What needs to be done:
Go to the line below containing "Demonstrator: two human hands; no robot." and print exactly from there through the line containing "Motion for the", both included. Print nothing else.

Material provided:
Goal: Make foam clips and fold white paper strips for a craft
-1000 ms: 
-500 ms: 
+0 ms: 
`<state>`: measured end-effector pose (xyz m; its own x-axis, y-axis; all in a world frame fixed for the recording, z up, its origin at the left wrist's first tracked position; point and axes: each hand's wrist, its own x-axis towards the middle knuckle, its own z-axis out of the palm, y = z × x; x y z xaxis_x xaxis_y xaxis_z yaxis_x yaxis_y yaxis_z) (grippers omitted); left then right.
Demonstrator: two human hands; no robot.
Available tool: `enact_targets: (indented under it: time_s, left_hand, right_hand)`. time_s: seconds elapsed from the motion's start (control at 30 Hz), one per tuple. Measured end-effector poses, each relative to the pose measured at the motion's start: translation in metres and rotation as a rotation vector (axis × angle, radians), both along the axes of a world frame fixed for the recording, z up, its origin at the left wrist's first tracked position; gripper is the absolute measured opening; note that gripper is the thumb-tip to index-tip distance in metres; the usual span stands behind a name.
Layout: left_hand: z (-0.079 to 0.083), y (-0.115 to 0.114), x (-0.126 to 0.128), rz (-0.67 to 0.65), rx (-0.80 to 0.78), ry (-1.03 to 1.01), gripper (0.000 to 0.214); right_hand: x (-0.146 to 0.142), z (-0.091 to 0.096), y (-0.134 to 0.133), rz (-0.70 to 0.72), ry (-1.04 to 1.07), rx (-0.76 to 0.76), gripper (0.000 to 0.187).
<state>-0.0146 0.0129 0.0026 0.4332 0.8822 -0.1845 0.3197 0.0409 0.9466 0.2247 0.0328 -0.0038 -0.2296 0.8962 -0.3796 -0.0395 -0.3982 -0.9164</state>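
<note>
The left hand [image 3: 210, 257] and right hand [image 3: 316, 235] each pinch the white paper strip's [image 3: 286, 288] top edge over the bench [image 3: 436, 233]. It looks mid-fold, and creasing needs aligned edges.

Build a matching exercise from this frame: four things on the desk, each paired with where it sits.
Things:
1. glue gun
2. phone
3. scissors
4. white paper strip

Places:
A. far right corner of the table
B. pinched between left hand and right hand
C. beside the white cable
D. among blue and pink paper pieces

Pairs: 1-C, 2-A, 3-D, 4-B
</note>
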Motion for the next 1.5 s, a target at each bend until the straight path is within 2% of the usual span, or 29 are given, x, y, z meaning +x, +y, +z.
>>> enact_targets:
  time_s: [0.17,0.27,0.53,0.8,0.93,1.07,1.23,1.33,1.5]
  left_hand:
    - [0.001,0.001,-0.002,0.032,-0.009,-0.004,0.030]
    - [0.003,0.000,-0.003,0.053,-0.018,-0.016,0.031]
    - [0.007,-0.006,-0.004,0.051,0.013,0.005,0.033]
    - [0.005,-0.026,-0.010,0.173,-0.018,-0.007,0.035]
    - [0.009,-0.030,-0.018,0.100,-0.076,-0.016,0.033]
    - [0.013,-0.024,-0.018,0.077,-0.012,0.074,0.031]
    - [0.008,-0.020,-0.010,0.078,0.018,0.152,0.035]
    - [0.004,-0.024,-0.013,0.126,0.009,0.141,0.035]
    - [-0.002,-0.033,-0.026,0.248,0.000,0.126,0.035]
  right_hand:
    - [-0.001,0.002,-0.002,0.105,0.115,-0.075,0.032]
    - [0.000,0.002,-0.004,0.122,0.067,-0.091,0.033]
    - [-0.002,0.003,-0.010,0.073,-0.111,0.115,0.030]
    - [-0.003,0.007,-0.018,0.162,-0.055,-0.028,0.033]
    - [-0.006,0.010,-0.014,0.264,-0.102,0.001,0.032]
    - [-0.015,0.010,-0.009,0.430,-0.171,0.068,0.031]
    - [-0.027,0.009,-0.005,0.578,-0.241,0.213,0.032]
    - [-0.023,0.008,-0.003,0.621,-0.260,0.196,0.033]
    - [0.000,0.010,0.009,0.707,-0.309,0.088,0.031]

Reply:
Demonstrator: two human hands; no robot.
Available tool: `enact_targets: (indented under it: time_s, left_hand, right_hand)`. time_s: seconds elapsed from the motion's start (control at 30 Hz), one per tuple. Measured end-effector poses, each relative to the pose measured at the motion's start: translation in metres and rotation as a rotation vector (axis × angle, radians), both along the axes of a world frame fixed for the recording, z up, its origin at the left wrist's first tracked position; gripper is the absolute measured opening; note that gripper is the thumb-tip to index-tip distance in metres; the usual span stands behind a name.
Layout: left_hand: z (-0.079 to 0.083), y (-0.115 to 0.114), x (-0.126 to 0.128), rz (-0.67 to 0.65), rx (-0.80 to 0.78), ry (-1.03 to 1.01), gripper (0.000 to 0.214); right_hand: x (-0.146 to 0.142), z (-0.091 to 0.096), y (-0.134 to 0.133), rz (-0.70 to 0.72), ry (-1.04 to 1.07), rx (-0.76 to 0.76), gripper (0.000 to 0.187).
<state>-0.0146 0.0129 0.0026 0.4332 0.8822 -0.1845 0.3197 0.0409 0.9466 0.2247 0.0328 -0.0038 -0.2296 0.8962 -0.3796 -0.0395 -0.3982 -0.9164</state>
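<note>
The left hand [image 3: 210, 257] and right hand [image 3: 316, 235] each pinch the white paper strip's [image 3: 286, 288] top edge over the bench [image 3: 436, 233]. It looks mid-fold, and creasing needs aligned edges.

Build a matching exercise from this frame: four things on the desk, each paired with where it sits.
Things:
1. glue gun
2. phone
3. scissors
4. white paper strip

Places:
A. far right corner of the table
B. pinched between left hand and right hand
C. beside the white cable
D. among blue and pink paper pieces

Pairs: 1-C, 2-A, 3-D, 4-B
</note>
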Motion for the next 1.5 s, a target at each bend until the straight path is within 2% of the usual span, or 29 are given, x, y, z meaning +x, +y, +z.

This output requires nothing more.